*Exercise goal:*
Every line of the listing below must be printed again exactly, apart from its pictures.
= = = = =
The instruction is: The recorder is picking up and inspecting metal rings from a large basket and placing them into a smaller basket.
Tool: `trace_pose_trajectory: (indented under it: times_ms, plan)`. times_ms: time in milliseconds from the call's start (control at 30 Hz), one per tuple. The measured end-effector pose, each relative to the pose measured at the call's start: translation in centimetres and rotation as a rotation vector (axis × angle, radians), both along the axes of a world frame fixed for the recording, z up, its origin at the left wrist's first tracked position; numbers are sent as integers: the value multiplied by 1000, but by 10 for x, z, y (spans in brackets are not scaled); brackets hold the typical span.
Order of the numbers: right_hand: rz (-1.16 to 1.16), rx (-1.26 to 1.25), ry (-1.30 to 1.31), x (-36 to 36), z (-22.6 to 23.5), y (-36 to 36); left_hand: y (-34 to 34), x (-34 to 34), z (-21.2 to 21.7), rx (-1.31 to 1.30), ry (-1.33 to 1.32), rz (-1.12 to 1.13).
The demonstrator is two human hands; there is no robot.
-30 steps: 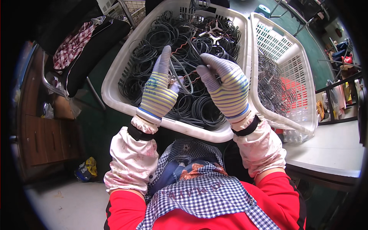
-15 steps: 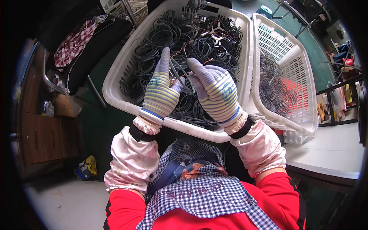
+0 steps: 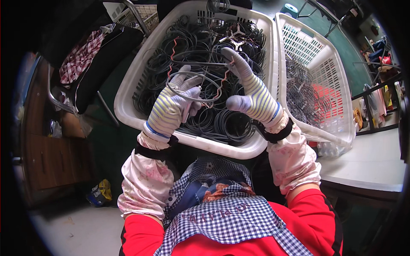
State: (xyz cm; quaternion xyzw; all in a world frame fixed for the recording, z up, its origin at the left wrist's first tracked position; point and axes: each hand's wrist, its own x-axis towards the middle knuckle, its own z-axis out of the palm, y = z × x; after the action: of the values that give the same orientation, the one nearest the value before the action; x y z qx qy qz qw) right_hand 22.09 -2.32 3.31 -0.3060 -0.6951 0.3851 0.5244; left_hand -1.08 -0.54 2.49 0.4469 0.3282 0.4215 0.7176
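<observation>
Both hands wear striped knit gloves. My left hand (image 3: 176,101) is closed on a loop of grey cable (image 3: 205,64), held above the near half of a white plastic basket (image 3: 128,96). Crinkled orange wires (image 3: 224,79) stick out from the loop on both sides. Its curled fingers hide the gripped part. To the right, my right hand (image 3: 253,90) is open, thumb and fingers spread wide, fingertips by the loop's right end; whether they touch it I cannot tell. Many coiled grey cables (image 3: 230,123) fill the basket below, with white three-armed pieces (image 3: 235,44) towards the far right.
A second white basket (image 3: 305,36) with thin, wiry dark pieces (image 3: 301,91) adjoins on the right. Nearer on that side is a white tabletop (image 3: 363,164). At left stand a black chair (image 3: 109,64) with a checked cloth and a brown drawer cabinet (image 3: 55,158).
My hands have moved apart. The right fingers have spread open, while the left hand has turned inward with the cable loop, which now stands clear with its orange wires showing.
</observation>
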Motion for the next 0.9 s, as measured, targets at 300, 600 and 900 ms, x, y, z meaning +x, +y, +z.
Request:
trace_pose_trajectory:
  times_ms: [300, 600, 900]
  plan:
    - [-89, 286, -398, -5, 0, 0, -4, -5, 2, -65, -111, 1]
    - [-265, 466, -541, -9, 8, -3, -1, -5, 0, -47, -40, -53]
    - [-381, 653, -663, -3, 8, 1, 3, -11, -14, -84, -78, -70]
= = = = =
*The answer:*
The instruction is: The recorder is picking up and inspecting metal rings from a large basket and placing them into a smaller basket.
Tool: `trace_pose_trajectory: (indented under it: times_ms, plan)`. times_ms: time in milliseconds from the call's start (control at 30 Hz), one per tuple. The measured end-effector pose, each relative to the pose measured at the call's start: translation in centimetres and rotation as a rotation vector (axis × angle, radians), both along the axes of a world frame fixed for the recording, z up, its origin at the left wrist's first tracked position; numbers are sent as integers: the value multiplied by 1000, but by 10 for x, z, y (spans in brackets are not scaled); brackets hold the typical span.
Order of the numbers: right_hand: rz (-1.16 to 1.16), rx (-1.26 to 1.25), ry (-1.30 to 1.31), x (-36 to 36), z (-22.6 to 23.5), y (-36 to 36); left_hand: y (-34 to 34), x (-34 to 34), z (-21.2 to 21.7), rx (-1.31 to 1.30), ry (-1.33 to 1.32), rz (-1.12 to 1.13).
The demonstrator is two human hands; there is no robot.
-30 steps: 
-15 steps: 
+0 steps: 
State: (xyz cm; quaternion xyzw; all in a world frame fixed for the recording, z up, its origin at the left wrist's first tracked position; point and axes: each hand's wrist, its own x-axis towards the middle knuckle, its own z-axis out of the palm, y = z × x; after the action: of the values that give the same orientation, the one nearest the value before the action; x y z qx qy qz qw) right_hand 22.09 -2.32 3.31 -0.3060 -0.6951 0.3851 0.5244; left_hand -1.08 -0.54 2.49 0.4469 0.3282 0.4215 0.7176
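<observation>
Both hands wear striped knit gloves. My left hand (image 3: 176,101) is closed on a loop of grey cable (image 3: 205,64), held above the near half of a white plastic basket (image 3: 128,96). Crinkled orange wires (image 3: 224,79) stick out from the loop on both sides. Its curled fingers hide the gripped part. To the right, my right hand (image 3: 253,90) is open, thumb and fingers spread wide, fingertips by the loop's right end; whether they touch it I cannot tell. Many coiled grey cables (image 3: 230,123) fill the basket below, with white three-armed pieces (image 3: 235,44) towards the far right.
A second white basket (image 3: 305,36) with thin, wiry dark pieces (image 3: 301,91) adjoins on the right. Nearer on that side is a white tabletop (image 3: 363,164). At left stand a black chair (image 3: 109,64) with a checked cloth and a brown drawer cabinet (image 3: 55,158).
My hands have moved apart. The right fingers have spread open, while the left hand has turned inward with the cable loop, which now stands clear with its orange wires showing.
</observation>
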Motion for the next 0.9 s, as measured, targets at 300, 600 and 900 ms, x, y, z meaning +x, +y, +z.
Request:
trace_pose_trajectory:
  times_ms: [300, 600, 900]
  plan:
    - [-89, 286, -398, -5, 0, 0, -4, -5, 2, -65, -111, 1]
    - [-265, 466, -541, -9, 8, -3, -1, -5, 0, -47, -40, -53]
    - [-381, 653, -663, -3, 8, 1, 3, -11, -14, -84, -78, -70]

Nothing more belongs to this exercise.